Globalizing Peace, Love, & Understanding
Reviewed by Anna Gyorgy, the coordinator of the Women and Life on Earth project in Berlin, Germany. Its multilingual ecofeminist website is in development at: www.wloe.org, contact: agyorgy@wloe.org.
Full Article:
Her melodic name is known to millions who follow or are part of many of the struggles around the world for food quality and sovereignty, water for all, for peace and against the violence of corporate globalization and religious fundamentalism. Vandana Shiva: dynamic Indian writer, alternative Nobel prize winner, 'physicist and philosopher,' activist.
Her earlier works discussed the effects of privatization and corporate control on agriculture, water and genetic diversity. Their titles reflect her stand: Stolen Harvest: The Hijacking of the Global Food Supply, Water Wars: Privatization, Pollution, and Profit, Biopiracy: The Plunder of Nature and Knowledge and Monocultures of the Mind: Perspectives on Biodiversity and Biotechnology.
Now in "Earth Democracy" she has brought together the themes of her life's work, with a holistic view of the current situation and what people can do about it. "Earth democracy shifts the worldview from one dominated by markets and military, monocultures and mechanistic reductionism, to the peaceful co-creation and co-evolution of diverse beings, connected through the common bonds of life… (It) allows us to remove our blinders, imagine and create other possibilities… Liberation in our genocidal times is, first and foremost, the freedom to stay alive." (185)
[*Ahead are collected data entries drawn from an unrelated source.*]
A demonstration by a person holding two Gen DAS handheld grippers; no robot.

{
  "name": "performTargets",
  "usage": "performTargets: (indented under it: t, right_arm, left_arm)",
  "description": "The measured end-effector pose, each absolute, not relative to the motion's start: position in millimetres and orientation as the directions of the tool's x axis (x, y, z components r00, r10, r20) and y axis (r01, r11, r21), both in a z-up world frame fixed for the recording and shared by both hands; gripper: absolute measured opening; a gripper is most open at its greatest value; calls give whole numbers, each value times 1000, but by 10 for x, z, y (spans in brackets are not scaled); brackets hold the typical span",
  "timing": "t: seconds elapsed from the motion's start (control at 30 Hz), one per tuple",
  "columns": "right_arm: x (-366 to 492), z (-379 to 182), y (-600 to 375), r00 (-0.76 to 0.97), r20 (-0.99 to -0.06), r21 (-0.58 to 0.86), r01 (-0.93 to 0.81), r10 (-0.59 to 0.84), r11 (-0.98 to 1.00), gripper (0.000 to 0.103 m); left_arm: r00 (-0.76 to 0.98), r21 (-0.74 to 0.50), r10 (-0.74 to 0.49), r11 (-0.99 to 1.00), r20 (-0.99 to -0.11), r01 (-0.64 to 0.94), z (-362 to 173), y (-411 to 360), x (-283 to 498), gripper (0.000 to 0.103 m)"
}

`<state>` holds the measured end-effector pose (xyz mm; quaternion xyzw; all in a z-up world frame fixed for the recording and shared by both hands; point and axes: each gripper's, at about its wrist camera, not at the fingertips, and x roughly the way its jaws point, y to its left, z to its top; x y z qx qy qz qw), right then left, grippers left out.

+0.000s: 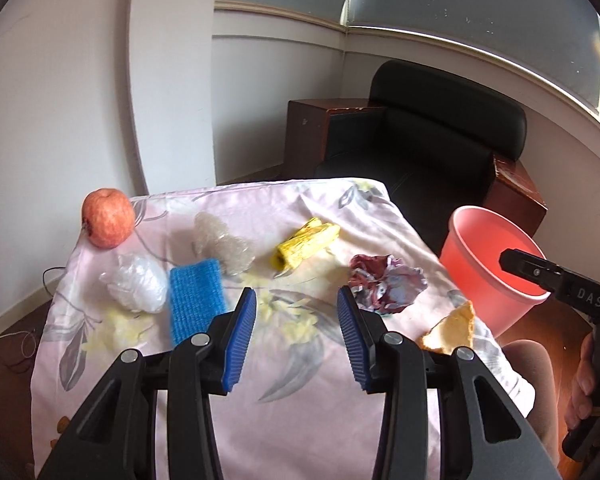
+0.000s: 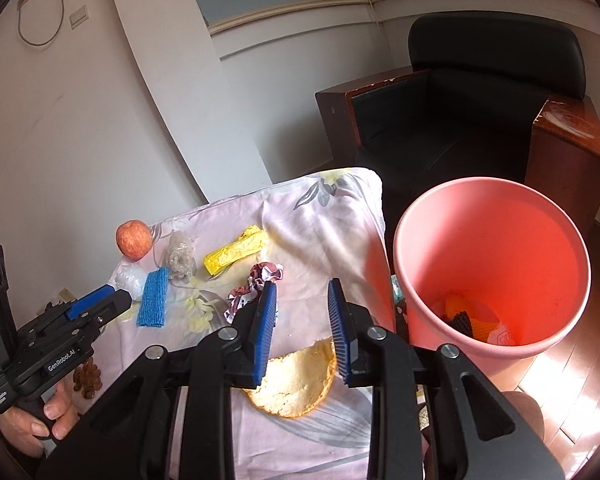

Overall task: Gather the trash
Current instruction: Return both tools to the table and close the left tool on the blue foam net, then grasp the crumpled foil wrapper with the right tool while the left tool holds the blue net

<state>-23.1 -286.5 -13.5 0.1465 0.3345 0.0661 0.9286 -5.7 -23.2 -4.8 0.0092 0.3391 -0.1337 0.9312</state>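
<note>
Some scraps already lie in the pink plastic bin. Crumpled wrapper, yellow packet, bread slice remain on the tabletop — both grippers' jaws gape, empty.

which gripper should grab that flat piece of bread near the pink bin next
Right, probably. The right gripper hangs open and empty directly over the bread, with the pink bin just beside it. The left gripper, also open, faces the table's middle.
</note>
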Motion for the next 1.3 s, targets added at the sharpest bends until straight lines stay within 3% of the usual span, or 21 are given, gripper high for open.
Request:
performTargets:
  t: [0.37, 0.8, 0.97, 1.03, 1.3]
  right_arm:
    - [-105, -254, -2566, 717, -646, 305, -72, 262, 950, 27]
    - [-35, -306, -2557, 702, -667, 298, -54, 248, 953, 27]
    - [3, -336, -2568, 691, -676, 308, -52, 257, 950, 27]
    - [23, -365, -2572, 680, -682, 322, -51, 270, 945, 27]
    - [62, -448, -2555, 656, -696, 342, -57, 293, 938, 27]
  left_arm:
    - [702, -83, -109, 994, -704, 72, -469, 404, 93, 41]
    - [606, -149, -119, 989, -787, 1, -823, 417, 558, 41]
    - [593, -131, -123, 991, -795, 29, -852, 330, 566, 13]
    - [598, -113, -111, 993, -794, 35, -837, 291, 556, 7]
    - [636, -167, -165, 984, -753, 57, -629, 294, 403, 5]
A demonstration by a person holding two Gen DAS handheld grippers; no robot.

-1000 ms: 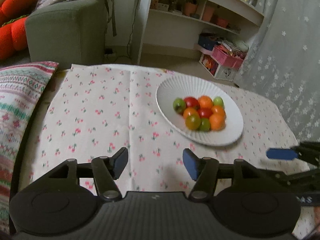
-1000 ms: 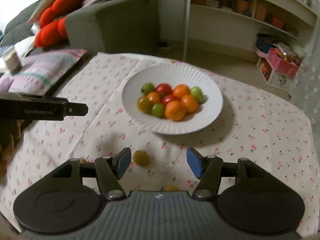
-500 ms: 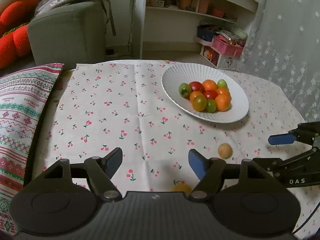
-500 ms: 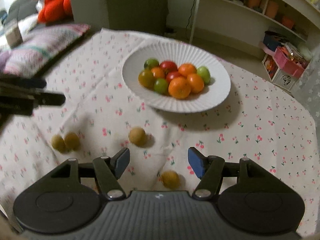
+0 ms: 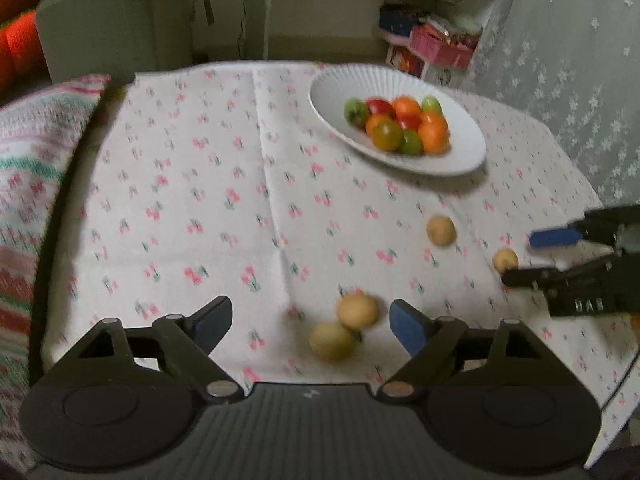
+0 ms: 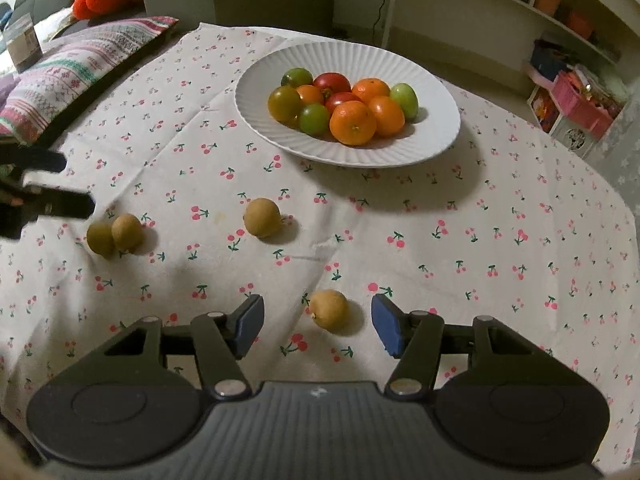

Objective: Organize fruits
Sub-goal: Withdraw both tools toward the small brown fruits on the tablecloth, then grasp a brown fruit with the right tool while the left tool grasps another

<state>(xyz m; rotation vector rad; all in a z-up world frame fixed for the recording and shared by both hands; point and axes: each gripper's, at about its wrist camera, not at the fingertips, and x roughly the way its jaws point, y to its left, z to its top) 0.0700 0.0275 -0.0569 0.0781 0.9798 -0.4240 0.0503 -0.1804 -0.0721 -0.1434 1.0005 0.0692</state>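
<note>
The surface [image 6: 500,208], under a cherry-print cloth, has its left edge against a patterned cushion [image 6: 72,68]; its left half lies bare and open, and the right edge drops off by a flowered curtain [image 5: 580,80]. A white plate [image 6: 436,136] piled with tomatoes and oranges sits toward the far side. Nearer, four small brown fruits lie loose on the cloth: a touching pair [image 6: 116,234] at the left, a single fruit [image 6: 262,217] in the middle, and a nearest fruit [image 6: 329,309] apart from the rest.

The left claw [image 5: 310,322] is wide and opening; the pair sits between its pads [image 5: 406,326], toward the right one, not pressed. The right claw [image 6: 318,328] is narrower and closing, the nearest fruit between its pads with gaps on both sides.
</note>
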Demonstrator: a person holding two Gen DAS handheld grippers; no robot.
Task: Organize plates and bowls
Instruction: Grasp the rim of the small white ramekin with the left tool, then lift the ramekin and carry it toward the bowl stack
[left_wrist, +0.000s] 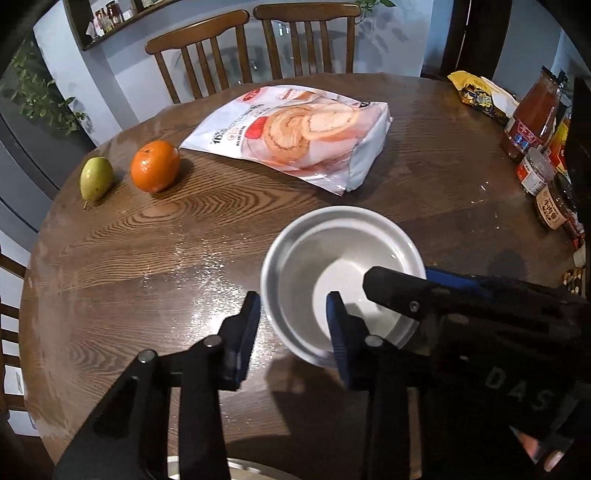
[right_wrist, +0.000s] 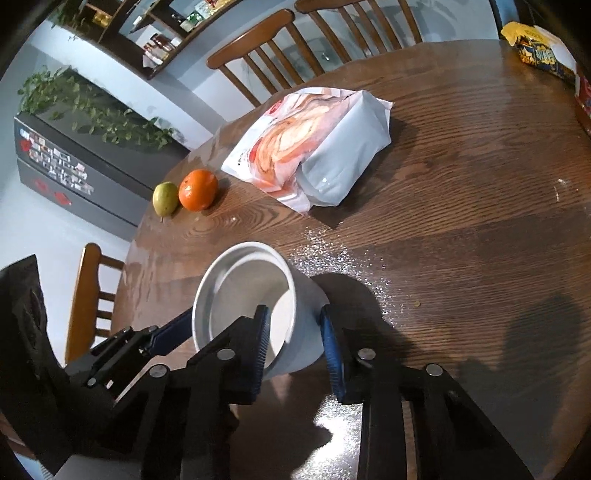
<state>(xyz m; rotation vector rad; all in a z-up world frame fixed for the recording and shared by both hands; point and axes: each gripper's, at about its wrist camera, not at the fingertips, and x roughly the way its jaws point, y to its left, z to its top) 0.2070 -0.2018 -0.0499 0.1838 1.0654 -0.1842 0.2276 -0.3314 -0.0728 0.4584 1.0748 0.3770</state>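
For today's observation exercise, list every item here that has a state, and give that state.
Bowl: upright, empty, rim straddled by both grippers.
Left gripper: one finger inside the bowl, one outside.
Right gripper: the same, on the opposite wall.
Bread bag: lying flat, sealed.
Orange: whole, unpeeled.
Pear: whole.
Sauce bottle: upright, capped.

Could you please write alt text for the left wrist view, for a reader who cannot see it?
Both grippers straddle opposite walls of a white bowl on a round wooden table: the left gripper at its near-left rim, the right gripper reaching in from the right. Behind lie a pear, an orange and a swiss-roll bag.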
"Earth Democracy" presents basic problems threatening planetary health and even survival, but in a format oriented towards the positive. The major sections address aspects of this Earth Democracy: Living Economies; Living Democracies; Living Cultures; and Earth Democracy in Action. Each section discusses ecological and social challenges, with historical background and current examples. But first, she presents the 10 Principles of Earth Democracy, listed here in short form (see pages 9-11):
1. All species, peoples, and cultures have intrinsic worth.
2. The earth community is a democracy of all life.
3. Diversity in nature and culture must be defended.
4. All beings have a natural right to sustenance.
5. Earth Democracy is based on living economies and economic democracy.
6. Living economies are built on local economies.
7. Earth Democracy is a living democracy.
8. Earth Democracy is based on living cultures.
9. Living cultures are life nourishing.
10. Earth Democracy globalizes peace, care, and compassion.
Sentence after sentence in the text rings out, as if Vandana Shiva were bringing an audience to its feet, as she so often does. As I read it, marking one stirring phrase after another, I feared only that a so-called 'average reader' might have trouble with some terms that could, if unfamiliar, be a bit much to digest, such as: "New intellectual property rights enclose the biological, intellectual, and digital commons."
But as I continued, I found that these broad statements were followed by close-to-home illustrations. For instance, new laws on patenting in many countries prevent farmers from raising, selling, and exchanging seed freely, the basis of indigenous and ecologically successful agriculture for millennia.
Examples of such 'legal' thefts of seed range from Scotland to Iraq, where a 2004 order "imposes plant and seed patents on Iraqi farmers," an estimated 97 percent of whom used farm-saved seed, which would now be illegal. (p. 150). In India, 80 percent of all seed is saved by farmers.
There is organized opposition to these patent injustices. Shiva notes, "Farmers throughout (India) served notices at district offices… and more than 5 million peasants have taken a pledge to continue to save and exchange seed, and to disobey any law that prevents them from doing so."
And in fact the most inspiring aspect of "Earth Democracy" is this contrapuntal presentation of oppression and resistance, with India as the predominant scene of action. This center forces those of us from so-called more 'developed' lands to appreciate the importance of local food production and "sustenance" economies intimately bound with age-old cultures.
US and European subsidies, economic 'dumping,' and world economic institutions wage a deadly war on these cultures and economies as well as future generations through support for chemical farming, mono-cropping of genetically-modified corn, soy and cotton, and destructively inappropriate regulations.
The resisters range from brave individuals ñ like Mylamma, "the woman who started the movement against Coca-Cola in Plachimada," where the water-hungry bottling plant made local wells go dry, then fill up with polluted wastewater ñ to literally millions in the combined opposition to privatization of water in the capital, Delhi, and a related dam planned for the sacred Ganges river.
"Building water democracy means building alliances," writes Dr. Shiva, but she also makes it happen, as in the next sentence: "I started to contact citizens groups in Delhi and people's movements along the Ganges."
Vandana Shiva's message is one of hope and empowerment, through diversity and local resistance and alternatives for survival.
Her closing words in "Earth Democracy": "Imperialism has always had global reach. Today's movements have a planetary reach and a planetary embrace. We have just begun to tap our potential for transformation and liberation. This is not the end of history, but another beginning."
Thanks to her, and others like her, some paths are clearer.